Please retype the records below exactly, from the first line through the line containing "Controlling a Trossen", and leave out any pictures.

[Source data]
◆ ◆ ◆ ◆ ◆

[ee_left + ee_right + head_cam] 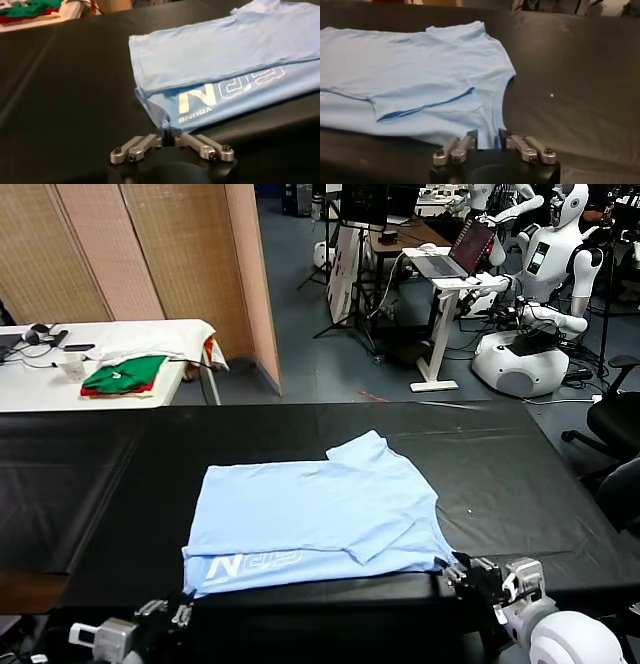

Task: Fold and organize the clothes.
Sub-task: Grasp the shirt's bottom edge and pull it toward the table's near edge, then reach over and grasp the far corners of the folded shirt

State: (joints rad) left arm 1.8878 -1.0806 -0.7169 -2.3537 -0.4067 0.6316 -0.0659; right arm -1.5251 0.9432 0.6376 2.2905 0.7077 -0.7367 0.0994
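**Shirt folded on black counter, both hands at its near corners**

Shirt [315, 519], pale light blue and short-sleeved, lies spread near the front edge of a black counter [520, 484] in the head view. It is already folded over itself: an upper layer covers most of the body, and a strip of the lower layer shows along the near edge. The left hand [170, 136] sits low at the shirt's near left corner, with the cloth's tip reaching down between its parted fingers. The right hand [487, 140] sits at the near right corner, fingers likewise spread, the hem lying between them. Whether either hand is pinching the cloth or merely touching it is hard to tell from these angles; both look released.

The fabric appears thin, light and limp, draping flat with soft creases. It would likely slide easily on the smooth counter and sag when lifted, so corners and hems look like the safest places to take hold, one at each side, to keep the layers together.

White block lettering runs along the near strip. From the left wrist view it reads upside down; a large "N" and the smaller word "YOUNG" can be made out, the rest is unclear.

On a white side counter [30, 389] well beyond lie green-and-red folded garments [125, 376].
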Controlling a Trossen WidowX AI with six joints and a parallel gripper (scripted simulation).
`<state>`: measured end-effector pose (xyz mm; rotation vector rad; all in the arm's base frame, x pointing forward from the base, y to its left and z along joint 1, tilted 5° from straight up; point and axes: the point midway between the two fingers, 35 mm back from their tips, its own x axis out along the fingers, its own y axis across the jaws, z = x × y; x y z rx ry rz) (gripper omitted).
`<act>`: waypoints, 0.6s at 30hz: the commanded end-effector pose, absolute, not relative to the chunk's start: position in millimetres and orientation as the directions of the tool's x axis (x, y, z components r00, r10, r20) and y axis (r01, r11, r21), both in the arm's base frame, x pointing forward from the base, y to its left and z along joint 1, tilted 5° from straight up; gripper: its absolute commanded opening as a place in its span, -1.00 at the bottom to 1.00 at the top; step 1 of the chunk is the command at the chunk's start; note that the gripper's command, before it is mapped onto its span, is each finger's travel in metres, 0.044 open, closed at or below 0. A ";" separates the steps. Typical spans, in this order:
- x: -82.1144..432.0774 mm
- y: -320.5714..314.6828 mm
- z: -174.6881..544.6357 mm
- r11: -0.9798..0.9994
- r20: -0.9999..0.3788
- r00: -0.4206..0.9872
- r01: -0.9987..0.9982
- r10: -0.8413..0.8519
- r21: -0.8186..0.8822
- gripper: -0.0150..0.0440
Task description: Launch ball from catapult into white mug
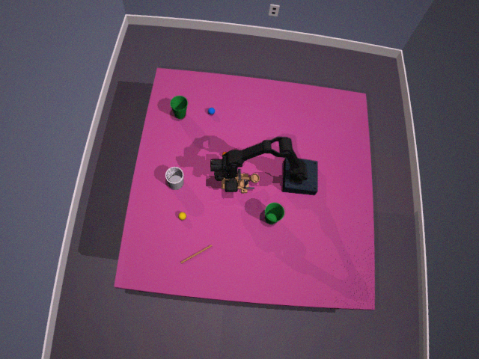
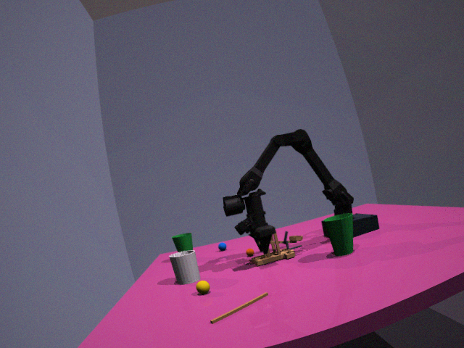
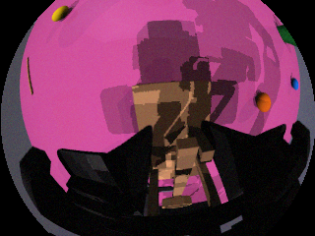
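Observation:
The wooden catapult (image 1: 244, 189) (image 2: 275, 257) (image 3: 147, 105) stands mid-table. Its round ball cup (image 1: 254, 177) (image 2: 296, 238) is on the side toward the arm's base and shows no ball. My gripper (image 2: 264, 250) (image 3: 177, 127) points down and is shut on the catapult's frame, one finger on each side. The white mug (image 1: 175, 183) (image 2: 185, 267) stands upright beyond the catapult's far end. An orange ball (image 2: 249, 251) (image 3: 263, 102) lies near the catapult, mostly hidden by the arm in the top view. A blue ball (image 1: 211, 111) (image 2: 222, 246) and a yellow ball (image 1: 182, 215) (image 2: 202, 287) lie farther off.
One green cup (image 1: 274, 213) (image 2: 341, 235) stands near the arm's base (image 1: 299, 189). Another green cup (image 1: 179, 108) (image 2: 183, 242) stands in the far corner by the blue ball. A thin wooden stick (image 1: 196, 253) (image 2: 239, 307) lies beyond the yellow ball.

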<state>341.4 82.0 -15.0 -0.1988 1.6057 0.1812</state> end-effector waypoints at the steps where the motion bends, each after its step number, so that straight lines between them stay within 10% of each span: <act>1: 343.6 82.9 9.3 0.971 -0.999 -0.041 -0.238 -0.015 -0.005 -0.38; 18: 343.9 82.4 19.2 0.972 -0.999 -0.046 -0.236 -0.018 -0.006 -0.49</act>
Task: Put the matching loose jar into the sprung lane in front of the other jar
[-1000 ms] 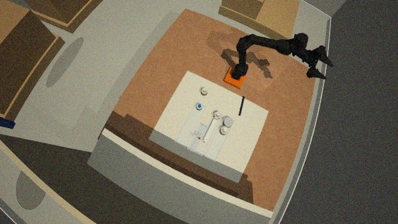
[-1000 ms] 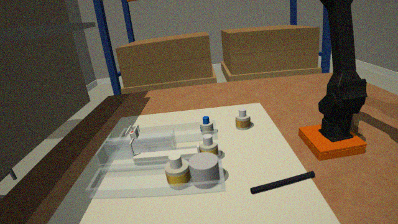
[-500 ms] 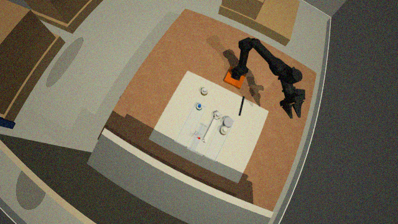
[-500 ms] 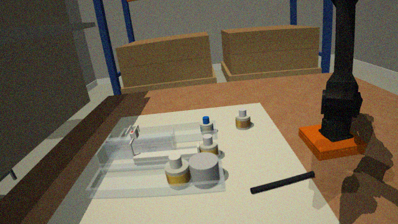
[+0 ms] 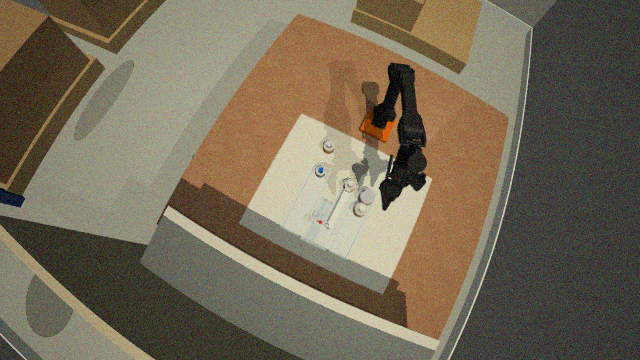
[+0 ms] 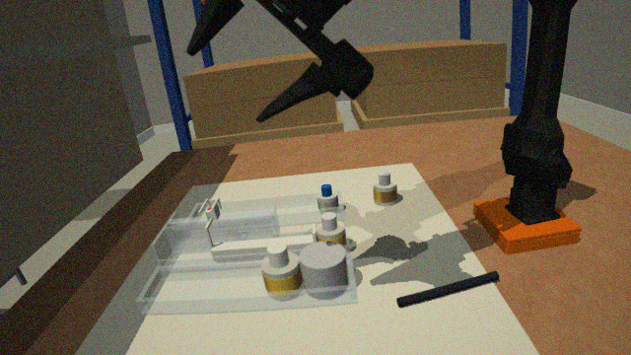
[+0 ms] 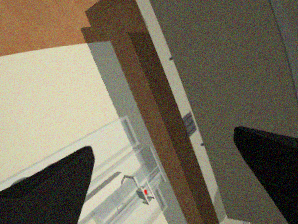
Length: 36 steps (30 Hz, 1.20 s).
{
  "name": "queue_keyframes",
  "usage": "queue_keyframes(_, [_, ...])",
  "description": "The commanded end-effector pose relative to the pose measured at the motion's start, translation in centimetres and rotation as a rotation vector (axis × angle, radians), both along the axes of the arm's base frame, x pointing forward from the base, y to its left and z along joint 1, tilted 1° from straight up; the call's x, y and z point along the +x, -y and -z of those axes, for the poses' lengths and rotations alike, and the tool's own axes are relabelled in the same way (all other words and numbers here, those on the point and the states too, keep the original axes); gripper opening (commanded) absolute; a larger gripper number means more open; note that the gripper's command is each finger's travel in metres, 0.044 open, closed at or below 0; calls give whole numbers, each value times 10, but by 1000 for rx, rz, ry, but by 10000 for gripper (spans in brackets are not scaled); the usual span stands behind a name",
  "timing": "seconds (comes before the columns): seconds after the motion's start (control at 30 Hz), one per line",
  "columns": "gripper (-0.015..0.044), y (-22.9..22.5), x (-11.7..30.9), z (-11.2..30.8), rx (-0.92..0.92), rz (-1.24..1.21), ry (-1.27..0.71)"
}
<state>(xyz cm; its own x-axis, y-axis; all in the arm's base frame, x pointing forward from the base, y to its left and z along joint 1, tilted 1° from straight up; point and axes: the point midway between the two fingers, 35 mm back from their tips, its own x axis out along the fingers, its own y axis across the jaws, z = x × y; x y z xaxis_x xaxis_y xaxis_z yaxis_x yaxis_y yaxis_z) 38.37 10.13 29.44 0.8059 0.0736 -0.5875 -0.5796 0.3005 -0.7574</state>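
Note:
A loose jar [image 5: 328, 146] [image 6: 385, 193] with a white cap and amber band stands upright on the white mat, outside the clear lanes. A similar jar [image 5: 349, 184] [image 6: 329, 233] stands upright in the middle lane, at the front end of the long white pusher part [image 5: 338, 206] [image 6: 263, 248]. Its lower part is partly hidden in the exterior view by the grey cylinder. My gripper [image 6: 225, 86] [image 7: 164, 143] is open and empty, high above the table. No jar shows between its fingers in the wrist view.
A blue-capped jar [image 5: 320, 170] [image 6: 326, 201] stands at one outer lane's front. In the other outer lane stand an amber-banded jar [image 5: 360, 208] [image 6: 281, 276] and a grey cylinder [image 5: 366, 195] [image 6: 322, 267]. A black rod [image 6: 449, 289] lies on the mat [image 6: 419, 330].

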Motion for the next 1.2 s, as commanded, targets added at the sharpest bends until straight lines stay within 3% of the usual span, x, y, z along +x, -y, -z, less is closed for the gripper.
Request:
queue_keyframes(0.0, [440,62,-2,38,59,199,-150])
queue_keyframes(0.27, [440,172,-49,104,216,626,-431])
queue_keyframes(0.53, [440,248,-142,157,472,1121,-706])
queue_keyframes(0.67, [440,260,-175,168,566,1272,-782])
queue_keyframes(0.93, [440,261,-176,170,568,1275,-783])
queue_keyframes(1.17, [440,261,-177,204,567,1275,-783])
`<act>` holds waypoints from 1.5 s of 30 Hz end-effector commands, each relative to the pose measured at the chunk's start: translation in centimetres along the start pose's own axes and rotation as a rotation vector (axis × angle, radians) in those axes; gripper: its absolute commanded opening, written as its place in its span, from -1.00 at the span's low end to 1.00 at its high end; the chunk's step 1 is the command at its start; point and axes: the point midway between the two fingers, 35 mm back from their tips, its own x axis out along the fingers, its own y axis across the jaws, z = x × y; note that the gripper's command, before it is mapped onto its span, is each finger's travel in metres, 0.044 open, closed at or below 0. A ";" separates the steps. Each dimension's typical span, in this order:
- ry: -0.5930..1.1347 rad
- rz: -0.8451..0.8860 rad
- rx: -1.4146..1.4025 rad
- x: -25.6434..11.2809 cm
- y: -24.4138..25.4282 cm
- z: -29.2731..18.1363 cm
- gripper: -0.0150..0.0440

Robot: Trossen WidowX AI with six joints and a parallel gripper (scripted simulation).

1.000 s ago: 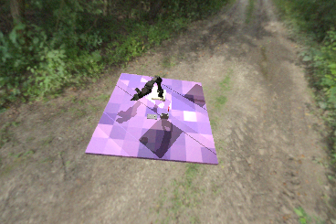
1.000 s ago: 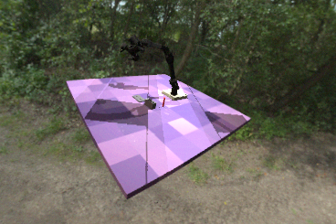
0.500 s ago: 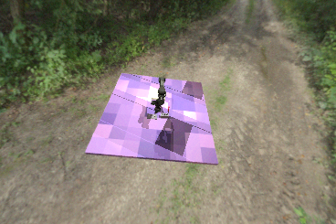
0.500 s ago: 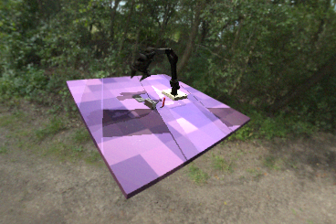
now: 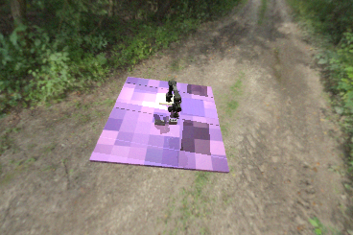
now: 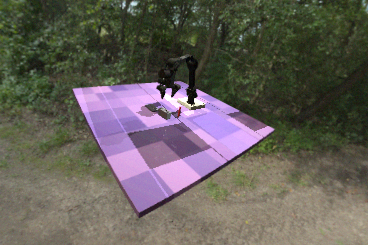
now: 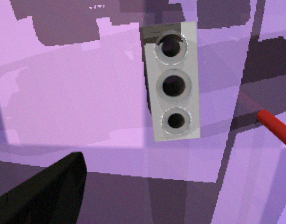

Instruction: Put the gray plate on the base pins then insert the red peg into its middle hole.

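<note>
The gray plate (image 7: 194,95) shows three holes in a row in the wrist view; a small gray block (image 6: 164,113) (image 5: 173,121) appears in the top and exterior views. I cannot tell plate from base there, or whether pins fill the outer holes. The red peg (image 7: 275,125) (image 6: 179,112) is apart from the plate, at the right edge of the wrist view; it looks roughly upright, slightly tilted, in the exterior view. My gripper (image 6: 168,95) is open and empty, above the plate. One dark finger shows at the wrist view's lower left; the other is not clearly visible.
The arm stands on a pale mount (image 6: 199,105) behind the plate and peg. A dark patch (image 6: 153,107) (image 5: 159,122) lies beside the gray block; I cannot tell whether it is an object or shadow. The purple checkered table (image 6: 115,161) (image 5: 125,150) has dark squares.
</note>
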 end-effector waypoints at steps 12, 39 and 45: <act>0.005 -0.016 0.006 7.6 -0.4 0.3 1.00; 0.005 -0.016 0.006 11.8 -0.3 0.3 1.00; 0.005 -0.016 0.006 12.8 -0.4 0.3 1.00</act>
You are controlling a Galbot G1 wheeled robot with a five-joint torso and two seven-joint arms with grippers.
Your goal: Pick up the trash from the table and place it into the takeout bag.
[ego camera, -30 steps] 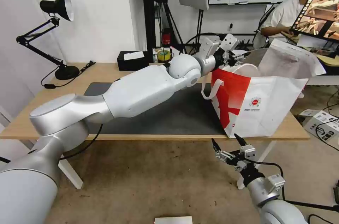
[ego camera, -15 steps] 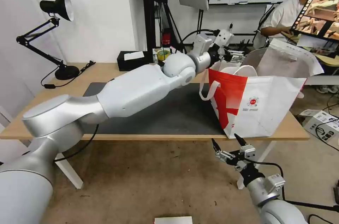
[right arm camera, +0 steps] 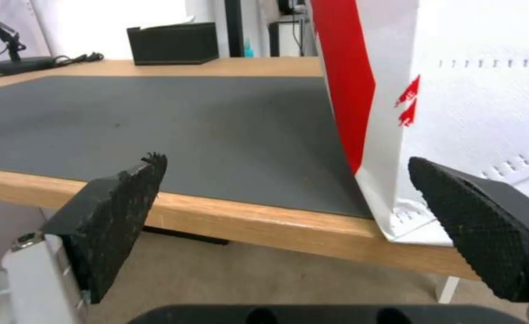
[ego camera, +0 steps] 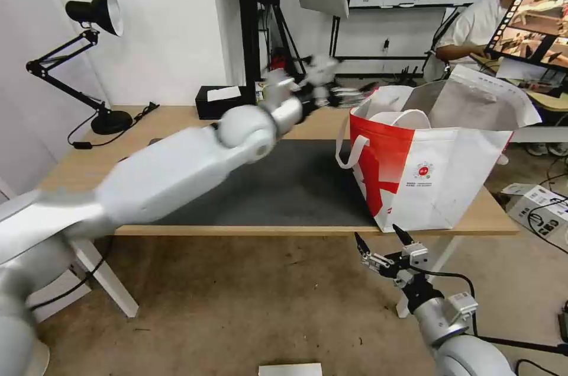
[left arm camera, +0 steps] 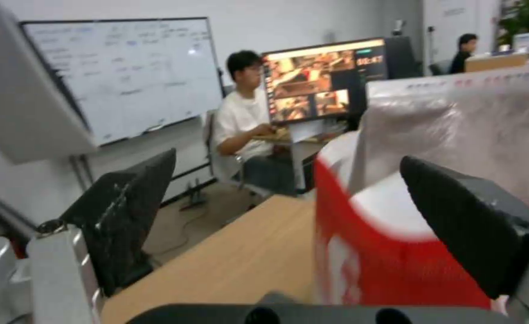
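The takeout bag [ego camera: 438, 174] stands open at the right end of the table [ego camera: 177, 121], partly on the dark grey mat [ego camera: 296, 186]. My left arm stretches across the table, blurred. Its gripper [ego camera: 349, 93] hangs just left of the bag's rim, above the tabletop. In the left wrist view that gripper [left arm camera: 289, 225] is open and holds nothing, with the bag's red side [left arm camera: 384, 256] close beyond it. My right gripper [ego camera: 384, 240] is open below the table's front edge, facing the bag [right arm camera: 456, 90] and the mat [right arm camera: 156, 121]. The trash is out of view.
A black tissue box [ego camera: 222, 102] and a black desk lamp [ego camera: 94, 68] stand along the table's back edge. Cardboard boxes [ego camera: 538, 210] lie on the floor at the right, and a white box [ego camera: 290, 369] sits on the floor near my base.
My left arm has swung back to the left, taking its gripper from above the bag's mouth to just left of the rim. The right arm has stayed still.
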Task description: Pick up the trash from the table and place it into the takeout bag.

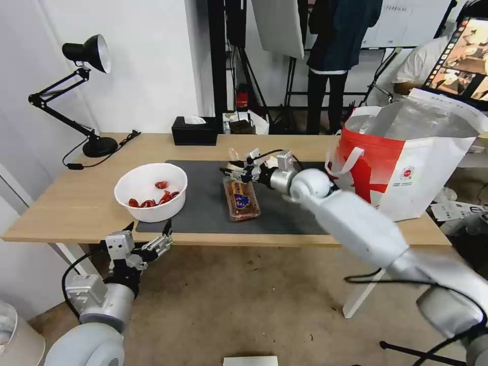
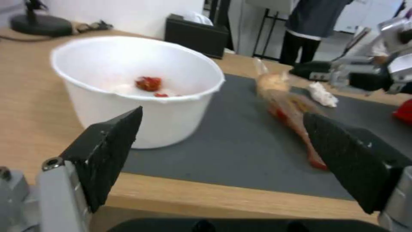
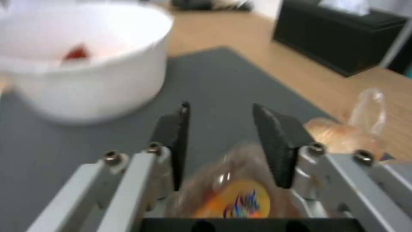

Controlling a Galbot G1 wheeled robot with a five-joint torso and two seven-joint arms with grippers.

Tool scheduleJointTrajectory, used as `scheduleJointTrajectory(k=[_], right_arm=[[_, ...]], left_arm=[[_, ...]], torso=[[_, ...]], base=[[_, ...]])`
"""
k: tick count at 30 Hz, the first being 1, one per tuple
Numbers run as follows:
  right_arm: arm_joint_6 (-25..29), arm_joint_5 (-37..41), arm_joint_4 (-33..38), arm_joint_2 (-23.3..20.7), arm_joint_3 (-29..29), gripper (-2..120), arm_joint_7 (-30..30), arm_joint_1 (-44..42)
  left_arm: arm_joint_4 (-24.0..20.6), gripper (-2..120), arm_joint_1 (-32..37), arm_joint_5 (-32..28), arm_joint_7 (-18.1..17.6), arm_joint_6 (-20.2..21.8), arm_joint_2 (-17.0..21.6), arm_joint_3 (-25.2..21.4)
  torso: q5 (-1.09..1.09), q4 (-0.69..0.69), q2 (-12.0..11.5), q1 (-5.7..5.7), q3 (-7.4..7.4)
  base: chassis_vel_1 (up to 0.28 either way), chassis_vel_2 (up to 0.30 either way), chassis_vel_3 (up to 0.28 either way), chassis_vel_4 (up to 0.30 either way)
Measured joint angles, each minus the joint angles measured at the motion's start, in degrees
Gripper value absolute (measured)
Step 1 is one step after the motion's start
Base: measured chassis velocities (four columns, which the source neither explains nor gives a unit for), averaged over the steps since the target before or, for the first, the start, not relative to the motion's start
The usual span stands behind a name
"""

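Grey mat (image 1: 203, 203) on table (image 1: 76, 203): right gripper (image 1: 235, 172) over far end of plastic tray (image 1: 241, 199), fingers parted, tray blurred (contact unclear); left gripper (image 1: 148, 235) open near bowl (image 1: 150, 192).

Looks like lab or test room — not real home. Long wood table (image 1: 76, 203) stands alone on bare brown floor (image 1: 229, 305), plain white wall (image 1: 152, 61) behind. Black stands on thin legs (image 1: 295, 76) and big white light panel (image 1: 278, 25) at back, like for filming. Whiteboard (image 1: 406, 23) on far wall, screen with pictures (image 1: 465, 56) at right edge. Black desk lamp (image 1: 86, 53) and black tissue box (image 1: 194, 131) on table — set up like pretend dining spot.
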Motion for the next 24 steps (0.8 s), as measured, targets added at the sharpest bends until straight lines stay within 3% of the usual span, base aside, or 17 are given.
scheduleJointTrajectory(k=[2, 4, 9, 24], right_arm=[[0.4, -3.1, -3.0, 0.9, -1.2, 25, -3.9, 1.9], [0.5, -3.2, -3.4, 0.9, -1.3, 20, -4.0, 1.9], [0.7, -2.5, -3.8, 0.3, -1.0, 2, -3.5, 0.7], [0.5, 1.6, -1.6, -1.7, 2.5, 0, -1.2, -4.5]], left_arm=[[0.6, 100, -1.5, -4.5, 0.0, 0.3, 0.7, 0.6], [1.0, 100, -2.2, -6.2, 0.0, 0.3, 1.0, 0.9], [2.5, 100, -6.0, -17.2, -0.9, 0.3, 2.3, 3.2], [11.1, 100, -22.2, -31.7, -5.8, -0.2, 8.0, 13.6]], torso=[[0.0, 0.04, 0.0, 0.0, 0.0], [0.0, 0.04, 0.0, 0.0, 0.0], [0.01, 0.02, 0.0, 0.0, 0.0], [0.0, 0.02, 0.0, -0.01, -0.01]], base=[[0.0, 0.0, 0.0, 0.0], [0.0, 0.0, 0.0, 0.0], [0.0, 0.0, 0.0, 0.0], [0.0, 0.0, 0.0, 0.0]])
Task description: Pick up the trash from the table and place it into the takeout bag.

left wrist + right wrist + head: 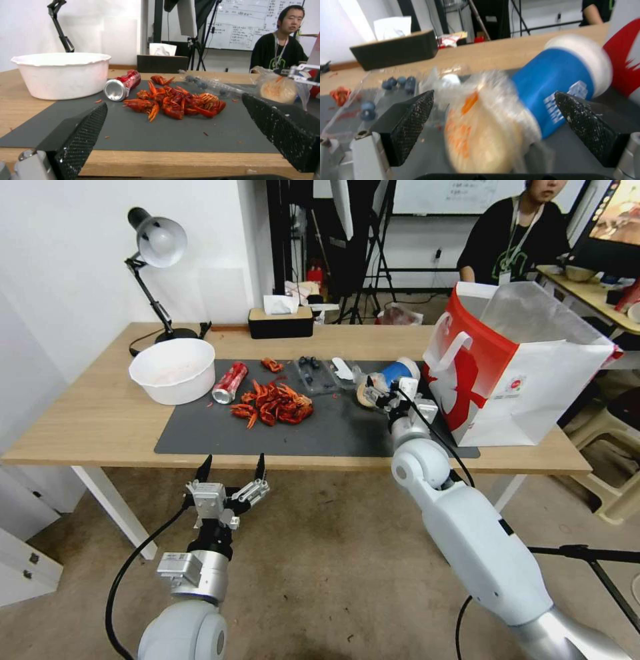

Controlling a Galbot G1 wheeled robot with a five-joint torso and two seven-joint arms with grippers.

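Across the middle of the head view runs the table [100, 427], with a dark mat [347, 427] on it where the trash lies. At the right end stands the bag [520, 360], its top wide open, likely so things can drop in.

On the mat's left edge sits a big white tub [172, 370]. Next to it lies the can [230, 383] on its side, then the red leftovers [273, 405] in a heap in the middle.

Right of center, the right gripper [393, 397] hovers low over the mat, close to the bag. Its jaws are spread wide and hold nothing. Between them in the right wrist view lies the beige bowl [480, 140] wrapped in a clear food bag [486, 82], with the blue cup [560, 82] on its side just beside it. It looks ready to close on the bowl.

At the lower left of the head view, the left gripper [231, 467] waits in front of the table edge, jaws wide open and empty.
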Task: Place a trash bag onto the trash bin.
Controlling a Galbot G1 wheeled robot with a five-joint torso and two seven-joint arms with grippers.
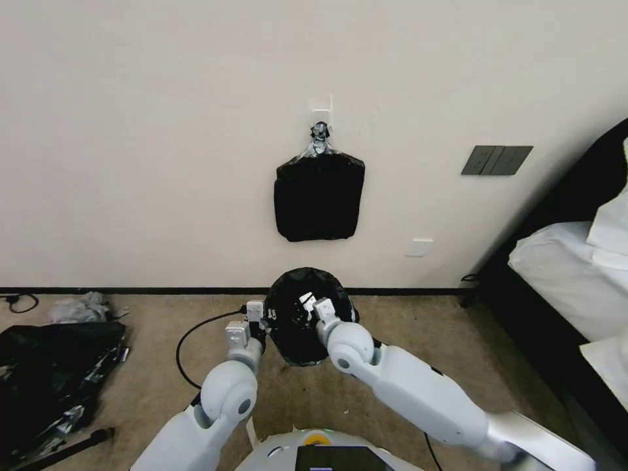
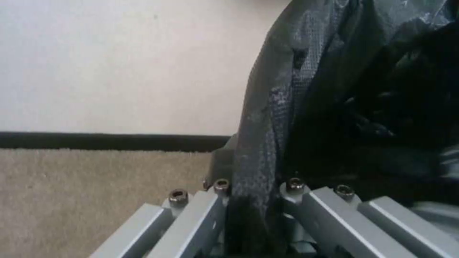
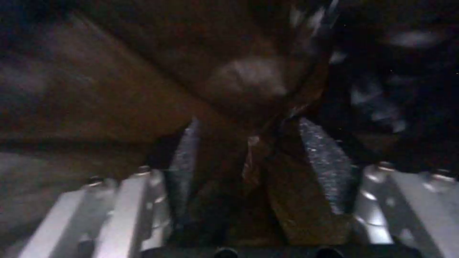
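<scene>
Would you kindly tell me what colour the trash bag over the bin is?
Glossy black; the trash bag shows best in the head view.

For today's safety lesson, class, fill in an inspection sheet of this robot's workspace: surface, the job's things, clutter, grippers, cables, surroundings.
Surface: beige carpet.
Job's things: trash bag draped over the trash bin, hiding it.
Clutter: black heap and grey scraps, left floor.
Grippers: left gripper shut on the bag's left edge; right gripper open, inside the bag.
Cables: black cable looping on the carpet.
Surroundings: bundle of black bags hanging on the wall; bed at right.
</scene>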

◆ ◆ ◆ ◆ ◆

# Completed task
[ee_left + ee_right + head_cam] 

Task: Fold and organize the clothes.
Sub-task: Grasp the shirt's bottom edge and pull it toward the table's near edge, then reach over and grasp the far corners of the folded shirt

State: (joints rad) left arm 1.8878 -1.0806 -0.7169 -2.3537 -0.4067 0.6316 -0.0659; right arm -1.5251 0.9432 0.6376 2.2905 0.7077 -0.7367 0.0994
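**Shirt folded on black counter, both hands at its near corners**

Shirt [315, 519], pale light blue and short-sleeved, lies spread near the front edge of a black counter [520, 484] in the head view. It is already folded over itself: an upper layer covers most of the body, and a strip of the lower layer shows along the near edge. The left hand [170, 136] sits low at the shirt's near left corner, with the cloth's tip reaching down between its parted fingers. The right hand [487, 140] sits at the near right corner, fingers likewise spread, the hem lying between them. Whether either hand is pinching the cloth or merely touching it is hard to tell from these angles; both look released.

The fabric appears thin, light and limp, draping flat with soft creases. It would likely slide easily on the smooth counter and sag when lifted, so corners and hems look like the safest places to take hold, one at each side, to keep the layers together.

White block lettering runs along the near strip. From the left wrist view it reads upside down; a large "N" and the smaller word "YOUNG" can be made out, the rest is unclear.

On a white side counter [30, 389] well beyond lie green-and-red folded garments [125, 376].
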Controlling a Trossen WidowX AI with six joints and a parallel gripper (scripted simulation).

Fully answered, the exercise is complete.